Exercise data
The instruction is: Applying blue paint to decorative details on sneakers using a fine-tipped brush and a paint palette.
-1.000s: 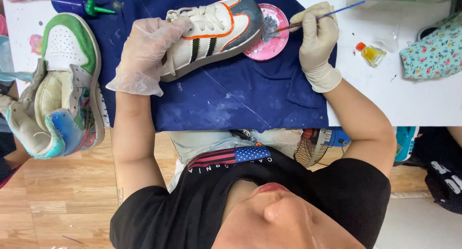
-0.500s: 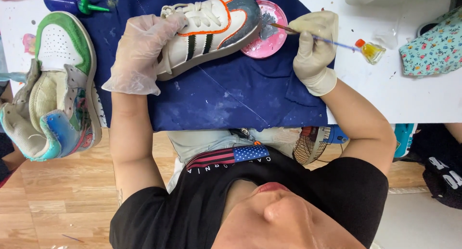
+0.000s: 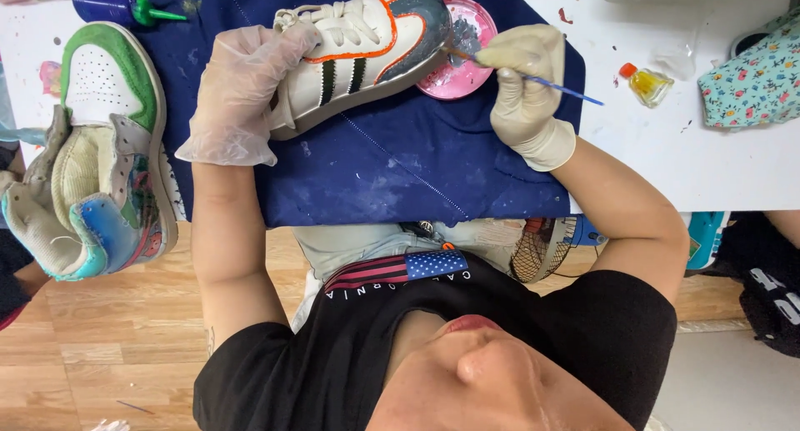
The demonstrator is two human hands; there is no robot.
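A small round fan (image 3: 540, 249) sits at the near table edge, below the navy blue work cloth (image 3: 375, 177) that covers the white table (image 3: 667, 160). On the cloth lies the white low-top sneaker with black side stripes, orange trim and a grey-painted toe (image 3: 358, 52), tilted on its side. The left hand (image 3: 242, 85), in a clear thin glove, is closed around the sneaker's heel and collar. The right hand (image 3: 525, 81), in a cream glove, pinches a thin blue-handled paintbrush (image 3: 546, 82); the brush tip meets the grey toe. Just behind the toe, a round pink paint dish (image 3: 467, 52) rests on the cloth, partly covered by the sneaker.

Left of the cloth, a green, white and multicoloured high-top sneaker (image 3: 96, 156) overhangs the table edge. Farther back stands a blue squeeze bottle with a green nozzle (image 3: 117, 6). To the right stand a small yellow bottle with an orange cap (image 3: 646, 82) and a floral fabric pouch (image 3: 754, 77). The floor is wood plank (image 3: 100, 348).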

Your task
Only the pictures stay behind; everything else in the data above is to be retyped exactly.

Problem solution
The instruction is: Applying blue paint to decorative details on sneakers using a fine-tipped brush and a paint palette.
-1.000s: 
-0.500s: 
+0.000s: 
The demonstrator is two human hands; there is no robot.
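A small round fan (image 3: 540, 249) sits at the near table edge, below the navy blue work cloth (image 3: 375, 177) that covers the white table (image 3: 667, 160). On the cloth lies the white low-top sneaker with black side stripes, orange trim and a grey-painted toe (image 3: 358, 52), tilted on its side. The left hand (image 3: 242, 85), in a clear thin glove, is closed around the sneaker's heel and collar. The right hand (image 3: 525, 81), in a cream glove, pinches a thin blue-handled paintbrush (image 3: 546, 82); the brush tip meets the grey toe. Just behind the toe, a round pink paint dish (image 3: 467, 52) rests on the cloth, partly covered by the sneaker.

Left of the cloth, a green, white and multicoloured high-top sneaker (image 3: 96, 156) overhangs the table edge. Farther back stands a blue squeeze bottle with a green nozzle (image 3: 117, 6). To the right stand a small yellow bottle with an orange cap (image 3: 646, 82) and a floral fabric pouch (image 3: 754, 77). The floor is wood plank (image 3: 100, 348).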

No more output will be produced for this exercise.